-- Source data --

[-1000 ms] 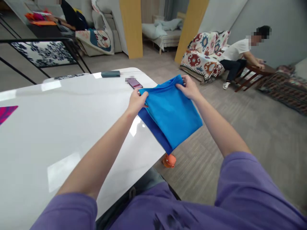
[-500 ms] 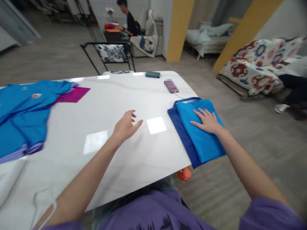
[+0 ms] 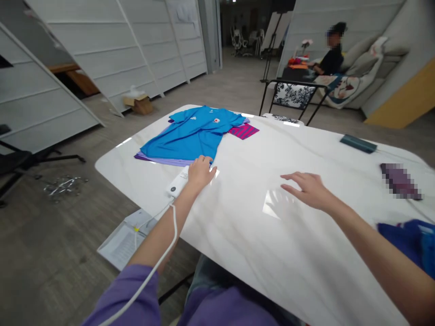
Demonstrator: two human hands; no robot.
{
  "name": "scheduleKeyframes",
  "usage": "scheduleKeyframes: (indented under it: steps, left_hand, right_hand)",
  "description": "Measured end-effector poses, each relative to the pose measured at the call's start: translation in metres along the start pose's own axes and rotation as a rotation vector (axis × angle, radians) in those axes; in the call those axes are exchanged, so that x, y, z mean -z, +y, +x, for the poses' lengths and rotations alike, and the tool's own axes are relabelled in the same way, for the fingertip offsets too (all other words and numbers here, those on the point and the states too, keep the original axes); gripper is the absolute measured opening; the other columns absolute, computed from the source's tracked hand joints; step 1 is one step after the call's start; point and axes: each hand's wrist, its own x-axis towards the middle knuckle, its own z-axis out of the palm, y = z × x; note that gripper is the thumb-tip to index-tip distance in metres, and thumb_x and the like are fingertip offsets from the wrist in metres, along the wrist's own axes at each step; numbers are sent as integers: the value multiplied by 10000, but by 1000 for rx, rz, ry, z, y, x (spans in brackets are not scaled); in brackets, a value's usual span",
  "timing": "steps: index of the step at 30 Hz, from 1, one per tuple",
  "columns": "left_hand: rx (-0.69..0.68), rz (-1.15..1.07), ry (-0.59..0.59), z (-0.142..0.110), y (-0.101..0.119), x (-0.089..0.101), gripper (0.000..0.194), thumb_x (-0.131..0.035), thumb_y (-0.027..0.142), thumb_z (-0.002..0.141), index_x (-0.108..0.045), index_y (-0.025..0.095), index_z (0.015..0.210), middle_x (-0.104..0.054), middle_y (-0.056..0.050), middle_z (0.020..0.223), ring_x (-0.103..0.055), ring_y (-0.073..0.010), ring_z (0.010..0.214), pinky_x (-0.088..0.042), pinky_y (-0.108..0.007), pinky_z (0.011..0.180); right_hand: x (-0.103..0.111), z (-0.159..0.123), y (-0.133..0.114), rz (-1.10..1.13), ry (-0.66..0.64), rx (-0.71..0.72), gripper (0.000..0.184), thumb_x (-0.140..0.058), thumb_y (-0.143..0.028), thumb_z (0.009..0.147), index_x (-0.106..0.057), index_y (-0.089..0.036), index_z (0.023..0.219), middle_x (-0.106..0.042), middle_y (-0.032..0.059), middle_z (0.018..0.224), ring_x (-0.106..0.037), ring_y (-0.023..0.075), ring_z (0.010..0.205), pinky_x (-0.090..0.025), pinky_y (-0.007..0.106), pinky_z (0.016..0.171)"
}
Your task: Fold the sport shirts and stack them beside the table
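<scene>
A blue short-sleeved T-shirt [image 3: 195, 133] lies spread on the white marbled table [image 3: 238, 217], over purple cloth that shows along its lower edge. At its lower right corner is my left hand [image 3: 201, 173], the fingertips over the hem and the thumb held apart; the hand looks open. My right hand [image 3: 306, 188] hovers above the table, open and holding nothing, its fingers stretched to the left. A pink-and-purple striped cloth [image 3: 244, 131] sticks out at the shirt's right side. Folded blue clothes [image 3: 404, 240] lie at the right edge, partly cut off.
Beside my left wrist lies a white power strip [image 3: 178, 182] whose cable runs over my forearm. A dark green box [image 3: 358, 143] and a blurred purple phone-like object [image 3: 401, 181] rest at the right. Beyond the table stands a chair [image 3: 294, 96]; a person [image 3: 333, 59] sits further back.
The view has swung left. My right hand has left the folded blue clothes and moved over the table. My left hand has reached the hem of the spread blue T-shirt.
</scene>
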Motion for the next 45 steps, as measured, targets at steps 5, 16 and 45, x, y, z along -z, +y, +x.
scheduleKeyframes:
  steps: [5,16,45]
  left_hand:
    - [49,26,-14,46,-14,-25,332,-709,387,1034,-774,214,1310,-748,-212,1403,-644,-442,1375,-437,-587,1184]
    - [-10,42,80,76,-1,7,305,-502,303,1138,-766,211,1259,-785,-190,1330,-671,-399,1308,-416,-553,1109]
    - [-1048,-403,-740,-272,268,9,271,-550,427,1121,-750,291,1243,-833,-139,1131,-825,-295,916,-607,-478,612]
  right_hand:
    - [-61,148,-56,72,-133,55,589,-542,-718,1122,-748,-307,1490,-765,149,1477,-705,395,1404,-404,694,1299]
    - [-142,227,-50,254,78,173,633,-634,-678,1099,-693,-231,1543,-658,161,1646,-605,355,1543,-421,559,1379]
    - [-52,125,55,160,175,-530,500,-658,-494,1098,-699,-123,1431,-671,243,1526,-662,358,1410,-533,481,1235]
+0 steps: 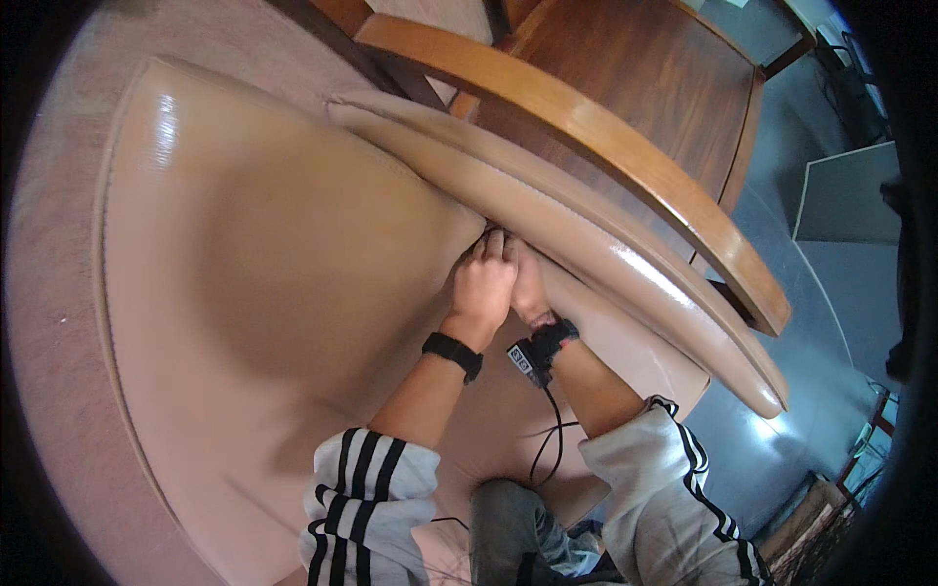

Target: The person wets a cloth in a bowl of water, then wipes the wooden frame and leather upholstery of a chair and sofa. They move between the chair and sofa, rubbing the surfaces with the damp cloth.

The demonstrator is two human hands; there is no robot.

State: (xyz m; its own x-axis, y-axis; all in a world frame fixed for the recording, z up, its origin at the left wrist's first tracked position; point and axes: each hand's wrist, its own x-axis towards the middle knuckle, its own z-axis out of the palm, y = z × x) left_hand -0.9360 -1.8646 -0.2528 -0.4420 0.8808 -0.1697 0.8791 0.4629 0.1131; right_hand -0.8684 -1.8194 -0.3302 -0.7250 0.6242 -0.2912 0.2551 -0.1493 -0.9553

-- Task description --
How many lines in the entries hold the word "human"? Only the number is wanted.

-- Exercise solution --
2